Jakarta, Infoindependen.com – Anggota Komisi VII DPR RI Mulyanto meminta Menteri Badan Usaha Milik Negara (BUMN) Erick Thohir tidak memaksakan kehendak dalam menargetkan dividen tinggi kepada BUMN, termasuk kepada PLN. Ia mengatakan, Menteri BUMN harus mengukur kemampuan BUMN tersebut dalam memberikan dividen kepada negara.

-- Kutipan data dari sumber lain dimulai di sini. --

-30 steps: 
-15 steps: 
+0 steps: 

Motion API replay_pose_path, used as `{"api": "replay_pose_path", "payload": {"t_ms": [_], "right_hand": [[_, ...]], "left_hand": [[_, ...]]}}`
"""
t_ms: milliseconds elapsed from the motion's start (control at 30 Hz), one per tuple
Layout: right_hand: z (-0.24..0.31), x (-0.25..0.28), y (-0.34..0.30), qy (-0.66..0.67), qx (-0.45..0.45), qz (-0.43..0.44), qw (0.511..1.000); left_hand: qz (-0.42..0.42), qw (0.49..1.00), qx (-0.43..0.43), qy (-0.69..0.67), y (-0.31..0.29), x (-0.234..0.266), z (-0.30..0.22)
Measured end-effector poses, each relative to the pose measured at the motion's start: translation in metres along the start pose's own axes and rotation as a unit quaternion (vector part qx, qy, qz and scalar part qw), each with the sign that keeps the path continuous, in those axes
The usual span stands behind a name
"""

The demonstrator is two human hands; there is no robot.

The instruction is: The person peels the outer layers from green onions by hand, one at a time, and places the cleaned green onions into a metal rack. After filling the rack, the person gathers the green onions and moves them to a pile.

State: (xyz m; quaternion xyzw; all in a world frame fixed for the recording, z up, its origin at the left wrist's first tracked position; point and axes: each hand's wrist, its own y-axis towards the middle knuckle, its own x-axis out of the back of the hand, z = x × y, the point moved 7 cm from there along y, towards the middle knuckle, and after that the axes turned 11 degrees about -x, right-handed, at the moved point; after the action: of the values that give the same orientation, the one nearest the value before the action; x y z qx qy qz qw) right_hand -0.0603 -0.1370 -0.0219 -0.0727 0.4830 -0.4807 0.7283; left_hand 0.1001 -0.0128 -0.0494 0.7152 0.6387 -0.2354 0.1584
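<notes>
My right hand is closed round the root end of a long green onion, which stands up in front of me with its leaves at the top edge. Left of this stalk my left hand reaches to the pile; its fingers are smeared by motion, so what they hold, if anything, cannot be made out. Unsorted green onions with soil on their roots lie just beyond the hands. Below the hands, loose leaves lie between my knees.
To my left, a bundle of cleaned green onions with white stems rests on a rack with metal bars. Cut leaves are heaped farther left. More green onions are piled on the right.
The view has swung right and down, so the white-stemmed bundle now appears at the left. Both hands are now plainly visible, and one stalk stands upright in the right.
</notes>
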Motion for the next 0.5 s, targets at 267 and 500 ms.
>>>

Sehingga, kata Legislator Dapil Banten III itu, tidak memaksakan kehendak dan sekedar tebar pesona dengan menargetkan dividen tinggi, bila ternyata membahayakan keberlangsungan BUMN. Termasuk kepada PLN yang saat ini diketahui sedang mengalami kesulitan keuangan.
“Menteri BUMN menargetkan total dividen yang dikontribusikan Badan Usaha Milik Negara (BUMN) sebesar Rp80,2 triliun pada 2023, terbesar sepanjang sejarah. Dividen PLN sendiri ditargetkan sebesar Rp2,18 triliun. Menurut saya dividen tersebut terlalu besar dan seperti tebar pesona. Kita harus menyampaikan data keuntungan BUMN termasuk PLN tersebut secara lebih proporsional dan real,” ujar Mulyanto dalam siaran persnya kepada Parlementaria, Rabu (10/5/2023).
Politisi Fraksi PKS ini menambahkan, pemerintah jangan menyembunyikan fakta di balik angka Rp2,18 triliun yang menjadi target dividen PLN di tahun 2023 tersebut. Hal ini perlu diungkap agar publik tidak salah paham.
Dilanjutkannya, memang terjadi kenaikan laba bersih PLN di tahun 2022 yakni menjadi sebesar Rp14,4 triliun dari sebelumnya yang sebesar Rp13.17 triliun. Namun net profit margin PLN (laba bersih dibagi pendapatan) masih sekitar 3,3 persen. Jauh di bawah rata-rata net profit margin industri listrik tahun 2022, yang sebesar 7-10 persen.
“Selain itu, catatan penting lainnya adalah laba bersih tersebut muncul setelah Pemerintah membayar dana subsidi dan kompensasi listrik, yang pada tahun 2022 mencapai sebesar Rp122 triliun. Bila Pemerintah menunggak pembayaran, maka laba PLN tentu akan menjadi negatif,” tambahnya.
Menurutnya, yang juga tak penting untuk diungkap ke public adalah beban utang PLN masih tinggi, sekitar Rp500 triliun. Pada tahun 2022 bunganya saja mencapai sebesar Rp17 triliun. Ini tentu mengurangi kemampuan PLN untuk berinvestasi.
Di tahun 2022 Pemerintah menyuntikkan dana PMN untuk PLN sebesar Rp5 triliun, yang digunakan untuk menyediakan listrik di daerah terdepan, terpencil dan tertinggal (3T). Tahun sebelumnya dana Penyertaan Modal Negara (PMN) ini mencapai Rp10 triliun.
Di sisi lain, surplus listrik di Jawa-Sumatera makin menekan keuangan PLN karena mereka harus membayar listrik yang tidak terpakai akibat skema TOP (take or pay) dalam perjanjian jual-beli listrik swasta.
“Ke depan di era Energi Baru Energi Terbarukan (EBET), dimana Pemerintah akan mengurangi pembangkit PLTU, termasuk program penutupan dini PLTU, juga makin menekan aspek keuangan PLN. Sebab kontribusi PLTU masih sekitar 70 persen sementara Biaya Pokok Produksi (BPP) PLTU masih jauh lebih murah dari pada listrik EBET. Dengan melihat gambaran makro kondisi PLN tersebut, kita faham bahwa bisnis PLN ini masih tertekan dan sangat bergantung pada kebijakan pemerintah,” tegas Mulyanto.